Recuerdo una tarde en especial, la tarde en que la piscina de Juayua, El Salvador, nos dio las horas suficientes para hablar y reírnos en absoluto territorio neutral. Era el último festival internacional que compartíamos. El volcán de Izalco se perfilaba tan antiguo como el Rigoberto Paredes que ahí hablaba. No necesitaba testigos para ser. Flotando en la pequeña alberca, yo apenas era un niño escuchándolo. Habló de Keats, de Emely Dickinson, de Lezama Lima, de Blanca Varela, Seferis, Elytis… y algo me decía que, como Funes el memorioso, Rigoberto estaba fijando puntos en mi caos. La tarde se suspendía como las sábanas blancas en el patio engramado y, junto a los poetas Roberto Arizmendi y Ricardo Ballón  escuchábamos, una escena que Fellini jamás rodó y que ahora proyecto en las cortinas que la lluvia deja en Puerto Rico.

¿Se encuentra muy mal? Le pregunté a Anarella en la sala de emergencia mientras los doctores creaban su sortilegio alrededor de un Rigo que soñaba estentóreamente entre tubos, pequeñas pantallas y pitidos de una selva blanca. Anarella me vio. Ahí adentro llovía. El hospital entero llovía como aquella tarde en que los tres nos sumamos al pueblo para rescatar las urnas que habían sido confinadas en la base aérea Hernán Acosta Mejía. Ella lo llevaba del brazo y él iba calculando el odio de los soldados que nos miraban entrar al mar partido en dos. “Fabri –me dijo-, una cosa debés saber: hay que ser inclaudicable”. La lluvia se hizo violenta y los soldados ya estaban aburrido de contar a aquellas empecinadas hormigas que trasegaban una urna tras otra para devolverlas a las calles, a la expectativa del 28 de junio que se aproximaba. Rigo se recuperaba entonces de un mes muy difícil en convalecencia, pero eso no le impidió estar ahí para desconcierto de los fieros soldados que se preguntaban quién era ese profeta sefardí que se abría camino entre sus dientes afilados.

“Rigoberto está muy grave”, me respondió Anarella mientras al fondo los doctores intentaban estabilizar al poeta.
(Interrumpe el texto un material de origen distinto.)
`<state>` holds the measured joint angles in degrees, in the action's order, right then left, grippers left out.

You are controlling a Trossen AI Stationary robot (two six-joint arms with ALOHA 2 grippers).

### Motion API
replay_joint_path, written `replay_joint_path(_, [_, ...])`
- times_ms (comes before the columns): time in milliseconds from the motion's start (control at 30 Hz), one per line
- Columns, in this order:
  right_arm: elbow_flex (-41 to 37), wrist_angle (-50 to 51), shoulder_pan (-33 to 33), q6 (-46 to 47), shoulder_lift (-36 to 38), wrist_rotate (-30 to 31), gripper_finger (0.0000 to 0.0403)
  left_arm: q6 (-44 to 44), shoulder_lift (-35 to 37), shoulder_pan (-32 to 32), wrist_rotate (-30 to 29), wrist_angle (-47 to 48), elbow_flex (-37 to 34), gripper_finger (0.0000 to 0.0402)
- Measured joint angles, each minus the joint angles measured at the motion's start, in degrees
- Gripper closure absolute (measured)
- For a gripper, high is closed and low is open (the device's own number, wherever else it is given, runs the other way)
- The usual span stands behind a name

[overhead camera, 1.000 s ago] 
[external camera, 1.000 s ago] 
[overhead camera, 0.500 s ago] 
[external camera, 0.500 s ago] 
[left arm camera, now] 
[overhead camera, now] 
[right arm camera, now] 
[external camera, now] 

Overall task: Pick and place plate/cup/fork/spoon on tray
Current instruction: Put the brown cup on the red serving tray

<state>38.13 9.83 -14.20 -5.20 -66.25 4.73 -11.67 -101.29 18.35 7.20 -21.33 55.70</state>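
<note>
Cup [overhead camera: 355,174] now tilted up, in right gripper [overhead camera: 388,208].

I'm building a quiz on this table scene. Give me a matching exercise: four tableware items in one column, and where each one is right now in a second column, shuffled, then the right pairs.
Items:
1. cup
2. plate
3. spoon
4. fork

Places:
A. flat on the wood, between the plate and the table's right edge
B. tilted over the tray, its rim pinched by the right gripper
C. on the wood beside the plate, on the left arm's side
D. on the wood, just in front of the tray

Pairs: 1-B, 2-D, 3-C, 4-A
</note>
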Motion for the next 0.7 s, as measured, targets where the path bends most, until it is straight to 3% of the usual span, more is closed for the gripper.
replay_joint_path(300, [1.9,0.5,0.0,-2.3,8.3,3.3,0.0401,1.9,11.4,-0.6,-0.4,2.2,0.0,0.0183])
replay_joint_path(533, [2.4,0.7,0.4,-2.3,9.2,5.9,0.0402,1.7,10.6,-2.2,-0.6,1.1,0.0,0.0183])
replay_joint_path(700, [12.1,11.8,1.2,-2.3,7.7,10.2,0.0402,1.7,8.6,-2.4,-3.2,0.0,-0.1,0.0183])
Y ahí la vi a ella, completamente cerca, de nuevo sosteniendo con brazos invisibles al poeta que tanta tierra cruzó para regresar siempre a ella. “Oime, musita, este pueblo está dolido”, alcancé a escucharle a Rigo mientras seguíamos adentrándonos a los lluviosos vestíbulos del golpe de Estado. “¿Por qué no desear un país que no duela?”, escribiría luego y así llegaron a mí esas palabras, en un rincón donde el mar desmenuzaba a la isla verde y la noticia de su muerte me desplomaba. “Tenele cuidado a Tegucigalpa, Fabri, Monterroso te lo puede decir mejor”, “levántate lo más temprano a leer y a escribir porque la poesía no espera”, “tenele cuidado al converso ¡ay del converso!, es el más terrible”.
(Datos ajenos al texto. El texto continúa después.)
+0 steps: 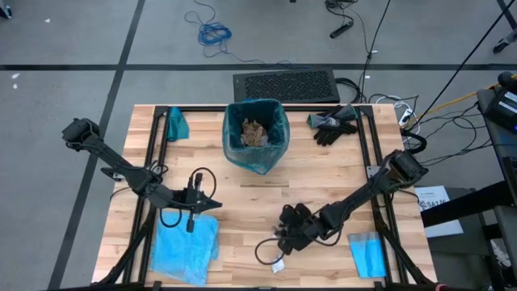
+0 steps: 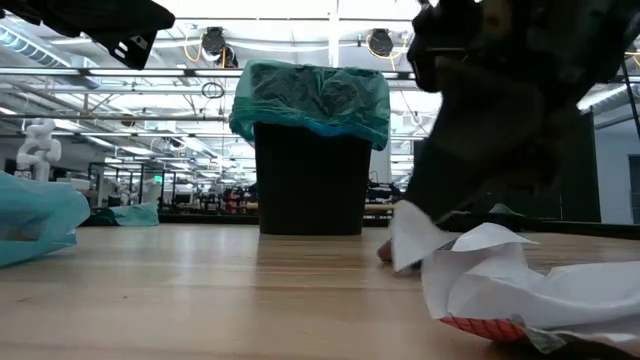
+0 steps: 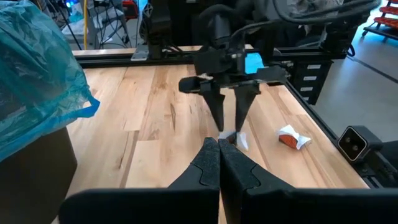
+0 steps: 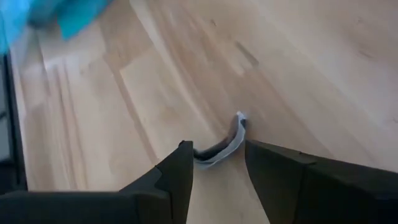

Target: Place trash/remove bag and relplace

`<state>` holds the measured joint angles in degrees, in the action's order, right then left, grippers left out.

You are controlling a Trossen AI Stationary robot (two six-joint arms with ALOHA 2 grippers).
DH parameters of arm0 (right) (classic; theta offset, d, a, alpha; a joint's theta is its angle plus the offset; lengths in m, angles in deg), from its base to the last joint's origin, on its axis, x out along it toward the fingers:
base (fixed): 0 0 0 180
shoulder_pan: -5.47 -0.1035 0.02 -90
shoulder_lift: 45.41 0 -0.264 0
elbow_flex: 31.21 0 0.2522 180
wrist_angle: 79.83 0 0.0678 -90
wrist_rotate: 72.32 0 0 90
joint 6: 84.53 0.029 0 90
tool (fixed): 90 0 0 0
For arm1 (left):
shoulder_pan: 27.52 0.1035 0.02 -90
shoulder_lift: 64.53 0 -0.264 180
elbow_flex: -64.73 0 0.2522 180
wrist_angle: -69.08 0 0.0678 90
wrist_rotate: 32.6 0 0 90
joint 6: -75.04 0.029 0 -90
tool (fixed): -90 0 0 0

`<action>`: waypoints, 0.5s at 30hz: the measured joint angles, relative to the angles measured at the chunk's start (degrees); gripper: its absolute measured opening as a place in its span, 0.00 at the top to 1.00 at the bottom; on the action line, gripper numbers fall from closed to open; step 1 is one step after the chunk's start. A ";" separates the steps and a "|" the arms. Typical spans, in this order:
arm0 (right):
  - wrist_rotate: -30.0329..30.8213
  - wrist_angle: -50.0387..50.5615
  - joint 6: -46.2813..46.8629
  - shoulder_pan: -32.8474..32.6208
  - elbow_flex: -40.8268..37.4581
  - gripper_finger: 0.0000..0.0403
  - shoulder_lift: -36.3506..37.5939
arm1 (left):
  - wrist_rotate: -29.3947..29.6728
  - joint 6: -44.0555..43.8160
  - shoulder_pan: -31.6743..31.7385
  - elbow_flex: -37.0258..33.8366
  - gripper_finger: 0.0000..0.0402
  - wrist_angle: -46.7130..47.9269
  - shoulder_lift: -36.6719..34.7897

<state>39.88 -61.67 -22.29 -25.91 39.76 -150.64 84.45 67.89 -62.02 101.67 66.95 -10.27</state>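
Note:
A black bin (image 1: 255, 136) lined with the dark teal bag (image 2: 310, 100) stands at the table's far middle, with brown paper wads (image 1: 256, 132) inside. My right gripper (image 3: 229, 132) points down at the near middle, shut on a small white scrap (image 4: 221, 148). A second white wrapper with red print (image 3: 292, 138) lies on the table just nearer the near edge. My left gripper (image 3: 219, 155) is shut and holds nothing; it hovers left of centre above the sky-blue bag (image 1: 186, 246), which lies flat on the table. My right gripper pinches the white scrap between its two fingers, near their tips, coming from above and pointing down. The scrap's curled edge (image 4: 237, 124) sticks out past the fingers. Its lower end (image 2: 408, 245) hangs at the table top; whether it is lifted clear, I cannot tell.
Black gloves (image 1: 331, 125) lie at the far right of the table and a teal cloth (image 1: 176, 123) at the far left. A light blue folded piece (image 1: 367, 255) lies at the near right corner. Bare wood stretches between the bin and both grippers.

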 joint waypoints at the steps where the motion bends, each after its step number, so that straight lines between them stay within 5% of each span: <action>1: 0.03 -0.59 0.61 0.29 -0.50 0.67 0.00 | 0.00 0.01 0.00 0.00 1.00 0.00 0.00; 4: 0.23 0.28 2.37 0.60 -2.25 0.72 0.00 | -0.02 0.01 -0.02 0.00 1.00 -0.01 0.00; 9: 1.56 0.16 1.18 0.60 -3.32 0.97 0.00 | -0.02 -0.05 0.00 0.00 1.00 0.57 0.00; 15: 8.05 -1.90 -0.80 0.64 -3.32 0.97 0.00 | -1.60 -2.98 -0.02 0.00 1.00 4.85 0.00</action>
<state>47.93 -63.57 -23.09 -25.27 36.44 -150.64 82.85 64.91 -62.04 101.67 71.80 -10.27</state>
El mar no era un árbol y recuerdo bien el desdén con que Rigo lo vio por última vez en Acajutla, muy parecido a ese gesto inescrutable que hizo en Trinidad al ver las elevaciones del cementerio. La muerte y sus formas, la muerte y sus aspavientos de eternidad le daban igual. El quería regresar lo más pronto a casa para escribir y leer sin marejadas ni lápidas demasiado pesadas. Él quería saber con cuántos versos exactos se podía derrotar al océano y con cuántos poetas podía contar para hablar de poesía; porque las cosas hay que decirlas por su nombre, a fuego lento y entre flamas de helechos, pero decirlas, aunque ya comenzara a fastidiar eso de ir dando refugio a los pájaros que ni son bellos ni cantan y que sólo saben volar, sin destino, sin pasado.

Fabricio Estrada
Fajardo, Puerto Rico

13 de marzo del 2015, Ab urbe conditae.

2 comentarios:

fe y alegria dijo...

hola Fabricio, quien no tuvo la suerte de conocer a Rigo en vida, solo tiene que leer este texto y basta... gracias por compartirlo y por dejarnos la luz del poeta para siempre en este texto tan bonito que has construido...

pd

dame permiso de ponerlo en mi muro.

chaco de la pitorta.

Unknown dijo...

Gracias querido poeta Fabricio Estrada.